Im Jahre 2005 hat der Gesetzgeber diesen Mechanismus entscheidend geändert. Findige Betroffene waren angesichts der alten Gesetzeslage, bei der die Rechtskraft der Entscheidung für den Zeitpunkt der Eintragung entscheidend war, zu einem sog. „Punktemanagement“ übergegangen. Die Rechtskraft neuerer Verstöße wurde nach Möglichkeit durch Einlegen von Rechtsbehelfen und Beweisanträgen so lange hinausgezögert, bis der alte Verstoß gelöscht werden mußte. Nach Ansicht der Bundesregierung hatte dies fast Ausmaße eines Mißbrauchs angenommen, so daß eine Neuregelung erfolgte. Es kommt heute also nicht mehr auf den Zeitpunkt der Rechtskraft eines Bescheids oder Urteils an, sondern auf den Tatzeitpunkt. Meines Ermessens hat sich der Gesetzgeber damit keinen Gefallen getan; die Zahl der Rechtsbehelfe/Gerichtsverfahren hat noch eher zugenommen. Insbesondere in unserem ländlichen Gebiet mit einer bisweilen katastrophalen Versorgung durch den öffentlichen Nahverkehr wird insbesondere bei drohenden Fahrverboten oder einem erheblichen Punktestand nach wie vor der Kampf aufgenommen. Das „neuere“ Punktemanagement geht jetzt in die Richtung, daß man versucht, den Ablauf der Überliegefrist zu erreichen (was bedingt, daß die Betroffenen von Anfang an versuchen, die Angelegenheit hinauszuzögern). Das schafft man entweder nur, indem man sich an die Verkehrsregeln hält oder durch Fachkenntnisse des Verteidigers über den Verfahrensablauf bei Behörden und Gerichten. In einigen Großstädten wie Köln oder Düsseldorf vergehen Monate, bis die Angelegenheit nach Einspruch im Rahmen einer Hauptverhandlung überprüft werden.

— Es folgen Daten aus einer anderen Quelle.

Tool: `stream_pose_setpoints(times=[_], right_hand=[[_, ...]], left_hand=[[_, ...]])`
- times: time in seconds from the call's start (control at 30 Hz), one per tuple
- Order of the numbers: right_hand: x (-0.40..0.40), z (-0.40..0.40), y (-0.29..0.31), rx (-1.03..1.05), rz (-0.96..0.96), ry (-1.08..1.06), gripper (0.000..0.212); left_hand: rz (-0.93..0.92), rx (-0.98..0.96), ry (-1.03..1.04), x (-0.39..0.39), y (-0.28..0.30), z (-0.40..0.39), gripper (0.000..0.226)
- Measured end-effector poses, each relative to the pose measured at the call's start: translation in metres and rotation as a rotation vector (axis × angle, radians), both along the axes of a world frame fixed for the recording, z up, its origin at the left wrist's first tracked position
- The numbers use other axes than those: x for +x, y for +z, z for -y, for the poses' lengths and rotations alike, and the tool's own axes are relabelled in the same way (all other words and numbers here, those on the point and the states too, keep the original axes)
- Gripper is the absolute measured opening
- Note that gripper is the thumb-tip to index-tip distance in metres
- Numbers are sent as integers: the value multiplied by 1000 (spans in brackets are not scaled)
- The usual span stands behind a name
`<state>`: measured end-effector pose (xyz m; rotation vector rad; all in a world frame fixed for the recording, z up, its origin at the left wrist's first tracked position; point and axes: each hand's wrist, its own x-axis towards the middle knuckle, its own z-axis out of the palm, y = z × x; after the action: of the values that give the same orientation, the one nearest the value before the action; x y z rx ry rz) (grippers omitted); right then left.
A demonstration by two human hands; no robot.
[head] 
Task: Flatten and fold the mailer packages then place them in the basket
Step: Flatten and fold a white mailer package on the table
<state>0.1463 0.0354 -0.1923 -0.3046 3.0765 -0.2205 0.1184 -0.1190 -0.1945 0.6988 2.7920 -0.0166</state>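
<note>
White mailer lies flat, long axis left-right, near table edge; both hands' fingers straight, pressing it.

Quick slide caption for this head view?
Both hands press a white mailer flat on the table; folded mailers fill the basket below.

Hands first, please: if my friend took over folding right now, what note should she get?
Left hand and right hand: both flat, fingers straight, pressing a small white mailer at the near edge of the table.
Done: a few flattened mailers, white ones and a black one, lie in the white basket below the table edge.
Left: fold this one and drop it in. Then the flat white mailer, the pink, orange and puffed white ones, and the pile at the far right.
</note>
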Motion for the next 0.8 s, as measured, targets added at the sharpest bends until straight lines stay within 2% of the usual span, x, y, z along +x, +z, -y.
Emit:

Es kann nur abgeraten werden von dubiosen Angeboten, wie sie immer wieder mal vornehmlich im Internet auftauchen. So berichtete der Spiegel in seiner Online-Ausgabe jüngst wieder davon, daß man in einschlägigen Internetforen Personen finden kann, die einen Verkehrsverstoß auf sich nehmen und hierfür pro Punkt ca. 300,00 € kassieren (oder mehr bei drohendem Fahrverbot). Die Behörden können nicht in jedem einzelnen Fall kontrollieren, ob die Angaben stimmen oder plausibel sind. Lediglich vereinzelt wird versucht, gegen solche Auswüchse strafrechtlich vorzugehen. Die strafrechtliche Ahndung ist aber mehr als schwierig.